Следующим заведением было кафе «Надежда». Он вошел. Первое, что всегда следует сделать в кафе, это выпить. Он подошел к стойке, поставил чемоданчик на пол между ног и заказал абсент.

У девушки, которая прислуживала за стойкой, выражение лица было какое-то боязливое, а движения неуверенные, как у побитой собачонки. Когда же, набравшись смелости, она приподнимала веки, становились видны ее большие глаза – красивые и темные, – но это длилось лишь мгновение; она тут же опускала их, так что оставалось только любоваться ее длинными, как у спящей куклы, ресницами. Некоторая хрупкость ее форм еще добавляла тонкой ранимости ее облику.

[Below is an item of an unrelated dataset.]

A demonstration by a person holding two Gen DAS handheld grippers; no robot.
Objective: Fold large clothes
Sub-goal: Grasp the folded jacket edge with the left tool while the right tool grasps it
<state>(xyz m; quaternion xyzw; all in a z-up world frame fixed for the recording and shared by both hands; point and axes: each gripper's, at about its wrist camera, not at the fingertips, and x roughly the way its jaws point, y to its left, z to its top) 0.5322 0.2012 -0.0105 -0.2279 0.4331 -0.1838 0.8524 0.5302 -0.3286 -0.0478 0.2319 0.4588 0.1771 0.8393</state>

Трое мужчин – три моряка, – которых Матиас только что видел беседующими перед дверью, вошли и сели за столик. Они заказали красного вина. Официантка обошла стойку бара, с неловкой осторожностью неся бутылку и три стакана, составленные один в другой. Ни слова не говоря, она расставила их перед посетителями. Наполняя стаканы, для вящей предосторожности она нагнулась вперед и наклонила голову набок. Под передником у нее было черное платье с круглым вырезом на спине, открывавшим ее нежную кожу. Высокая прическа полностью обнажала ее шею сзади.

Один из моряков обернулся к стойке. Матиас, не успев даже осознать, что заставило его так быстро отвести взгляд, резко отвернулся и – отпив глоток абсента – вновь уставился на свой стакан. Перед ним возникло еще одно действующее лицо – мужчина, появившийся из глубины кафе и вставший в проеме двери, возле кассы. Матиас поприветствовал его невнятным кивком.

Мужчина, похоже, его не заметил. Он и сам пристально разглядывал девушку, которая заканчивала разливать вино.

Ей не хватало навыка в этом деле. Она наливала слишком медленно, беспрестанно проверяя уровень вина в стакане, стараясь не проронить ни капли. Наполнив третий стакан до краев, она взяла бутылку и, держа ее обеими руками, с опущенными глазами вернулась на свое место. Мужчина, стоящий в другом конце бара, сурово смотрел, как она мелкими шажками семенит в его сторону. Должно быть, она заметила – на мгновение приподняв ресницы – присутствие своего хозяина, потому что внезапно остановилась, завороженно глядя на полоски пола у себя под ногами.